# What you have to do
Lines in the listing below that hold "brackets" are the ones to copy.

☆ ☆ ☆

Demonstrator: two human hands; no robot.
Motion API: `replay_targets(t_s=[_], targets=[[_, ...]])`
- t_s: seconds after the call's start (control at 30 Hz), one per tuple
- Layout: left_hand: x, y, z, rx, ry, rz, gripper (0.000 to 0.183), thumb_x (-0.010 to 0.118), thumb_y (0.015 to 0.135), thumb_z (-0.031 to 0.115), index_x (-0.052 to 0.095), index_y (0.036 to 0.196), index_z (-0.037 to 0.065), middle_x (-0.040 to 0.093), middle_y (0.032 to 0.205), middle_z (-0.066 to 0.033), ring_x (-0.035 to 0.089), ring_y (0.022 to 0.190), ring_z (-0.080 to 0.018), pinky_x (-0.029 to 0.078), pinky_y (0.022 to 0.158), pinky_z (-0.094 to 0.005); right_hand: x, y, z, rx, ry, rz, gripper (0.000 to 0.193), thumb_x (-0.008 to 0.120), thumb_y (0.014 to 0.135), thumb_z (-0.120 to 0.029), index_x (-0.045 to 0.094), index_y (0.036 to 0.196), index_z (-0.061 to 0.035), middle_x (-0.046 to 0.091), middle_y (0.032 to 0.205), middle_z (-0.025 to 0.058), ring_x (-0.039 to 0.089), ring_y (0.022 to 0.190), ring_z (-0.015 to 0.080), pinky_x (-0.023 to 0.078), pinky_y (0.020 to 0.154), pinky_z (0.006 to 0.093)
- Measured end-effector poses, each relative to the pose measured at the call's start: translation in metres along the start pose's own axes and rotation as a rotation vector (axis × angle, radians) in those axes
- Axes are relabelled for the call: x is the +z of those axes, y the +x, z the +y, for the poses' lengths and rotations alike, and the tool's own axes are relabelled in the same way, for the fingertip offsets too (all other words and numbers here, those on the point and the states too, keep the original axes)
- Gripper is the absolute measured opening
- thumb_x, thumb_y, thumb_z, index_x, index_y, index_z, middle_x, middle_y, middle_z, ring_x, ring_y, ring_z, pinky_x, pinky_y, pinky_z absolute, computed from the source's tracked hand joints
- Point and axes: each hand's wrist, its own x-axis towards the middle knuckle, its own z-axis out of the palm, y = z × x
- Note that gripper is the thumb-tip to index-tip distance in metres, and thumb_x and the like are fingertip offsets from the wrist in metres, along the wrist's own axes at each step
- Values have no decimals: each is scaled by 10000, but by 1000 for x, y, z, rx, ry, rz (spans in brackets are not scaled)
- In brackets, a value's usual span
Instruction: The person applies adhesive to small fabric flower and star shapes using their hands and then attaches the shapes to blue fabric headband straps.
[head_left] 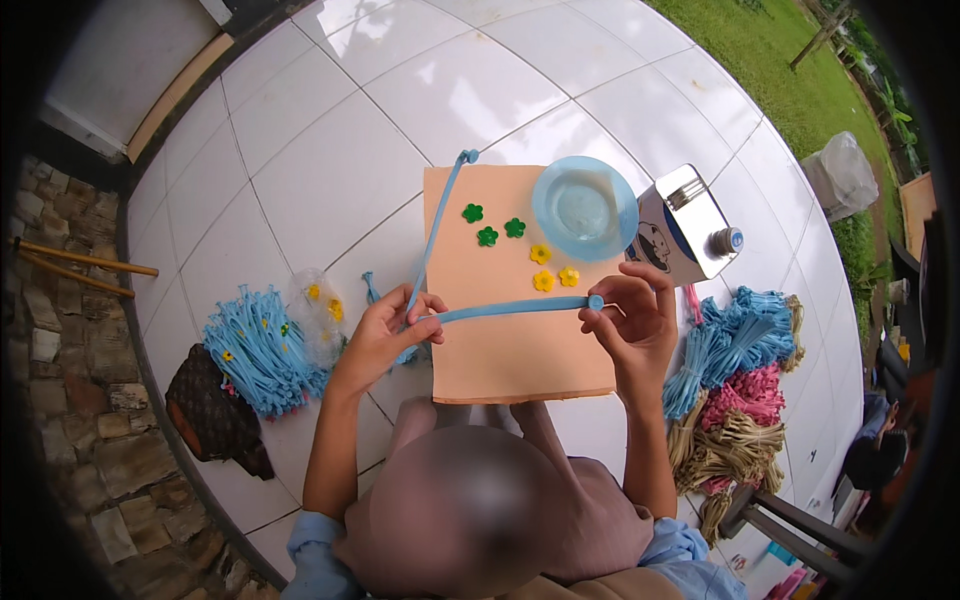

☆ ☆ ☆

# Answer box
- Values have no decimals: each is scaled by 10000, but by 1000 for x, y, z, rx, ry, rz (spans in brackets are not scaled)
- In brackets, a value's usual span

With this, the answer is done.